她打开水龙头,捧起冷水一遍一遍地洗脸,冰凉的水珠顺着下巴滴落到锁骨上,她看着镜子里那个女人——头发散乱,眼眶通红,嘴角还挂着一丝水痕。那个人是她,又不是她,像是一个陌生的灵魂借用了她的躯壳,做了一件让她永生无法原谅自己的事。
她抬起手,狠狠扇了自己一耳光。巴掌声在狭小的卫生间里回荡,清脆而响亮。脸上火辣辣地疼,可心里的屈辱比这疼千百倍。她靠着洗手台慢慢滑坐到地上,瓷砖的冰凉透过薄薄的睡裙渗进皮肤,她抱着膝盖,把脸埋进臂弯里,肩膀一耸一耸地抽泣起来。
客厅的电视不知道什么时候已经自动关机了,整个房子陷入彻底的寂静。她哭了很久,久到眼泪都流干了,才扶着洗手台站起来,双腿还在发软,每一步都像踩在刀尖上。她走回卧室,把窗帘拉开一条缝,窗外的街道空荡荡的,路灯把柏油路面照得发白,一辆出租车慢悠悠地开过去,尾灯在夜色里拖出两道红光。
她看了一眼手机,凌晨两点十七分。麦旺辉的微信还停留在下午五点那条,没有新的消息。她点开对话框,打了一行字,又删掉,再打一行,再删掉,最后只发了三个字:“几点回?”

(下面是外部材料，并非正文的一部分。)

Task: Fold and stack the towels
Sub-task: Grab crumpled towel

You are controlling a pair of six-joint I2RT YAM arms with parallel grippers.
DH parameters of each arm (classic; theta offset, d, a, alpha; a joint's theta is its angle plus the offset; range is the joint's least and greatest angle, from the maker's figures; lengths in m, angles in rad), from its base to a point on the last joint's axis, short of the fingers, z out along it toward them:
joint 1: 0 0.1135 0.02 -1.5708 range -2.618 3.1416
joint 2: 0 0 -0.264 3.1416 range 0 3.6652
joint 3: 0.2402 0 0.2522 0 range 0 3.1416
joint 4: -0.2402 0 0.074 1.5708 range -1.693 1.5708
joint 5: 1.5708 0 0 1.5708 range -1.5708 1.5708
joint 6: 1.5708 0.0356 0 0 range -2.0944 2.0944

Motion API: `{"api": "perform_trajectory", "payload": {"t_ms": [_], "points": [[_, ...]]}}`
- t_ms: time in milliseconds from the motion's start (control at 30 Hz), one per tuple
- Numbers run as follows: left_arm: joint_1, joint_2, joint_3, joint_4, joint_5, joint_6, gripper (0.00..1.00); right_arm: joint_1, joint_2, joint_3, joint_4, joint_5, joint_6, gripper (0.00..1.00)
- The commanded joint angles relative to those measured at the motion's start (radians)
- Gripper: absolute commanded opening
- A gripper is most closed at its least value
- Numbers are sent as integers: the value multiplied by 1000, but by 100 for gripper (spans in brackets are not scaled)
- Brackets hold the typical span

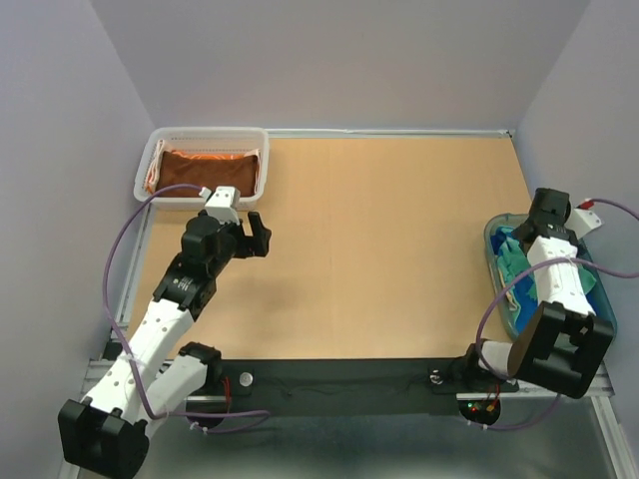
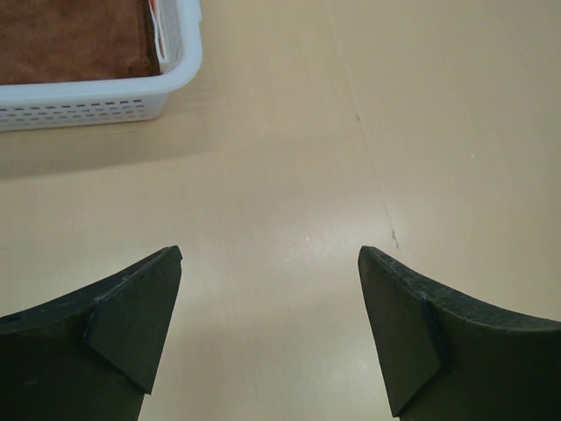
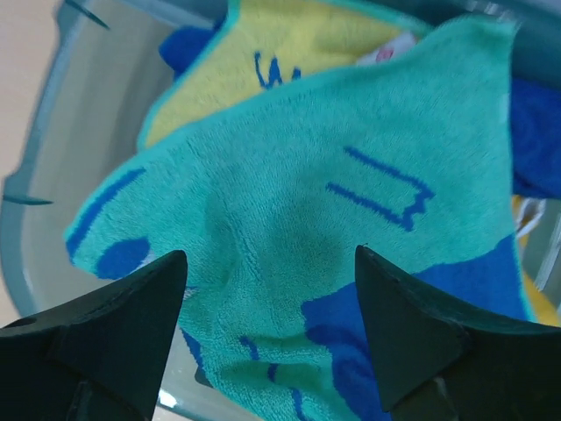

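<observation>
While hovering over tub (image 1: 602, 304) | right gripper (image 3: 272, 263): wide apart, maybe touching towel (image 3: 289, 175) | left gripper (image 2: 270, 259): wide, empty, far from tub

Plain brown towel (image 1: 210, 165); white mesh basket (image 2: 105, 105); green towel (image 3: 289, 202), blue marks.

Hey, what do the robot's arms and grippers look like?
The left arm and right arm have white links with black joints. A purple cable loops beside each. The left gripper and right gripper are black, with wedge-shaped fingers.
</observation>
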Motion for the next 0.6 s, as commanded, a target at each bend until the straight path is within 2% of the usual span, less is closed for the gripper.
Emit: {"api": "perform_trajectory", "payload": {"t_ms": [0,100,133,200,233,300,467,567], "points": [[-9,-5,11,78,4,-5,92,-29,41,-64,78,-102,108,79],[-18,6,11,76,-1,-2,91,-58,67,-114,125,-130,115,67],[-20,9,8,75,-2,-2,91,-60,67,-121,129,-127,113,55],[-26,17,9,78,-4,0,91,-60,61,-138,135,-124,108,43],[-26,26,9,78,-5,1,91,-60,40,-150,133,-118,99,31],[-29,41,11,76,-4,1,90,-60,3,-153,133,-110,84,23],[-32,67,17,78,4,4,89,-60,-143,-119,130,-139,39,15],[-32,78,20,78,2,9,89,-60,-177,-73,121,-172,10,11]]}}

消息发出去,如石沉大海。她盯着屏幕等了一会儿,然后把手机扔到一边,重新躺回床上。枕头上的酒气还没散尽,混着泪水的咸味和被单上残留的陌生男人的味道,她闭上眼睛,脑海里全是那只粗糙的手在皮肤上游走的画面,还有那股从腹部深处升起来的、令人作呕的快感。
她翻了个身,把被子蒙过头顶,蜷缩成一团。黑暗里,她听见自己心跳的声音,咚咚咚,又快又重,像要把胸腔撞破。她在心里一遍一遍地告诉自己,这是最后一次,绝不会有下次,如果那个老东西再敢来,她一定会一脚把他踹开,然后打电话报警,让她老公看看他爸是个什么东西。
可这句话她自己都不信。她太了解自己的身体了,太了解那股从深渊里爬出来的欲望有多凶猛。那个老东西今晚没有做到最后一步,但他的手已经在她心里种下了一颗种子,一颗见不得光的、腐烂的种子,正在黑暗里悄悄发芽。